Look through the listing and report every line that has "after" in it.
------ COLLECTED MATERIAL ------
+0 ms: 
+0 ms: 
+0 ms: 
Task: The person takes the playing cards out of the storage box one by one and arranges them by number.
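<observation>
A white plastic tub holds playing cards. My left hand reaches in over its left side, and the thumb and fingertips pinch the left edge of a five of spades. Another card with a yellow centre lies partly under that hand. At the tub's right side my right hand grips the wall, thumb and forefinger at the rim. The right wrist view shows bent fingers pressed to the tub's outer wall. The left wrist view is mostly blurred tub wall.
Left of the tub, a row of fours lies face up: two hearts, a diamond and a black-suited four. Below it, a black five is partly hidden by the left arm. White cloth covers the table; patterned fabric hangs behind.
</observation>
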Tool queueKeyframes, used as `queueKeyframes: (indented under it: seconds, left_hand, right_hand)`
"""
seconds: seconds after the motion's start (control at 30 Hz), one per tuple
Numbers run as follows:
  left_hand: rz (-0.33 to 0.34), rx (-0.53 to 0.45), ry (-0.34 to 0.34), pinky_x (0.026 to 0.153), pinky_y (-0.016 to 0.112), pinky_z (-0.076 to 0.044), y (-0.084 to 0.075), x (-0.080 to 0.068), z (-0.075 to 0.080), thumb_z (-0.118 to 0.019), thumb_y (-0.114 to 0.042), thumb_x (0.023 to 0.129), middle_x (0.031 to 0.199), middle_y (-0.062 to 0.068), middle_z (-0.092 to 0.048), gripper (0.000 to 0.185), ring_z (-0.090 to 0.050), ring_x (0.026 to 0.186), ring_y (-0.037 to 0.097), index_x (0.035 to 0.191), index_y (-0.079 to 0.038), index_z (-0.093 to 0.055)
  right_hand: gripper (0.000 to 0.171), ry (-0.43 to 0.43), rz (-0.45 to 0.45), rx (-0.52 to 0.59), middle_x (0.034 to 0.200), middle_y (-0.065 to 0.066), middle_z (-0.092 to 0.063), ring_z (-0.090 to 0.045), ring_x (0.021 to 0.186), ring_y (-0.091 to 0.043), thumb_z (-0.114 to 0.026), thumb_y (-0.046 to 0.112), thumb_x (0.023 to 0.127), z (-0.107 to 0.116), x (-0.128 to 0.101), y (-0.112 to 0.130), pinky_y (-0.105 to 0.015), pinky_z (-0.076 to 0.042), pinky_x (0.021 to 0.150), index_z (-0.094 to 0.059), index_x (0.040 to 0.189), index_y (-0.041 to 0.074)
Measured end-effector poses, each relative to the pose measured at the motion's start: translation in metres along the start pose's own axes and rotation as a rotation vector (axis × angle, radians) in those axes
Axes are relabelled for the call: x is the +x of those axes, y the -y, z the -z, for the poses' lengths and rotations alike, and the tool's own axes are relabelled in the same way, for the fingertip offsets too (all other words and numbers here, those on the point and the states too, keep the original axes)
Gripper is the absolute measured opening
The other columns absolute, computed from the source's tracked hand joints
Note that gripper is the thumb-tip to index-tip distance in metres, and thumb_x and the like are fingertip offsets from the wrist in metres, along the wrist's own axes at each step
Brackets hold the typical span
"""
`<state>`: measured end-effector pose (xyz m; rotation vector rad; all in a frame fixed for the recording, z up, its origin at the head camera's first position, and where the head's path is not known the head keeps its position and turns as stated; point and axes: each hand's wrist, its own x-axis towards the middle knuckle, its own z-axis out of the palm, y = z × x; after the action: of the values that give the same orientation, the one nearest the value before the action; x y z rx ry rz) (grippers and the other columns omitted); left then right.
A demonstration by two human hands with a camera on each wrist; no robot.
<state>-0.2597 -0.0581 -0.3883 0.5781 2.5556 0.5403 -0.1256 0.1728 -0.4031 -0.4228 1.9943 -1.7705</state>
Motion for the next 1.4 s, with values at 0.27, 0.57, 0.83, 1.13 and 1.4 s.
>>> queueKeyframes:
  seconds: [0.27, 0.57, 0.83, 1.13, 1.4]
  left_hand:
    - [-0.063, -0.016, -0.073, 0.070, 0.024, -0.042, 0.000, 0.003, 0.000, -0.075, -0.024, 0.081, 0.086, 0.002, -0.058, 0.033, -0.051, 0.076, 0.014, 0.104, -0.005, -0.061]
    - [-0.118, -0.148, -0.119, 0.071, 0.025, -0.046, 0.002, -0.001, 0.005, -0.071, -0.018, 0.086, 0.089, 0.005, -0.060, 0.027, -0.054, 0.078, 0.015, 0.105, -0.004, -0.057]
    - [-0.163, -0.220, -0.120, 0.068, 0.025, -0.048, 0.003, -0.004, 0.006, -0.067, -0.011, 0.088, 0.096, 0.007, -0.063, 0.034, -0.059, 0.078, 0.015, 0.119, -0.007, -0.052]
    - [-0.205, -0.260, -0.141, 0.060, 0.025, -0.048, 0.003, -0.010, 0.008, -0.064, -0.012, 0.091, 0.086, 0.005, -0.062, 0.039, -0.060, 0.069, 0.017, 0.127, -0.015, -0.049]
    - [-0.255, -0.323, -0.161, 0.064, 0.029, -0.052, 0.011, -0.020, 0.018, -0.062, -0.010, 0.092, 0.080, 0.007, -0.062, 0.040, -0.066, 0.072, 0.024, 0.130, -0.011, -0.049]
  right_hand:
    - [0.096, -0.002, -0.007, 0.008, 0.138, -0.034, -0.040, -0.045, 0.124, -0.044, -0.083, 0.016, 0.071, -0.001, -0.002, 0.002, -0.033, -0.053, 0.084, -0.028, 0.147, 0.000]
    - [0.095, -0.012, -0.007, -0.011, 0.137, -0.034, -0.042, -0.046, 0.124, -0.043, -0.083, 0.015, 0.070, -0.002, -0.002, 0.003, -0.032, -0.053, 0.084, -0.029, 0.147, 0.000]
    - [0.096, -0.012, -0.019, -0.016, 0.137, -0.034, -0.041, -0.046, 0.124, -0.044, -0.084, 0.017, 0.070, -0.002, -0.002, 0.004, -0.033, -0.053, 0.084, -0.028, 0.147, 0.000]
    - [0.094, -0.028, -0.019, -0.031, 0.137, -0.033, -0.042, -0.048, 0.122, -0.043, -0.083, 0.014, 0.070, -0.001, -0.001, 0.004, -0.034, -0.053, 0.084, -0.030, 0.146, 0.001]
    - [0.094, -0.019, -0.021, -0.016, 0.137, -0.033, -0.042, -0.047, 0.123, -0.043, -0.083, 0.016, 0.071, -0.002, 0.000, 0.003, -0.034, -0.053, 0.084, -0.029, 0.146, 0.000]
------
__SOLUTION FOR THIS EXERCISE__
seconds: seconds after the motion's start (control at 30 Hz), one per tuple
`<state>`: measured end-effector pose (xyz m; rotation vector rad; all in a frame fixed for the recording, z up, its origin at the head camera's first position, and where the head's path is not known the head keeps its position and turns as stated; point and axes: each hand's wrist, its own x-axis towards the middle knuckle, its own z-axis out of the palm, y = z × x; after the action: of the values that give the same orientation, the one nearest the value before the action; x y z rx ry rz) (grippers and the other columns omitted); left then right.

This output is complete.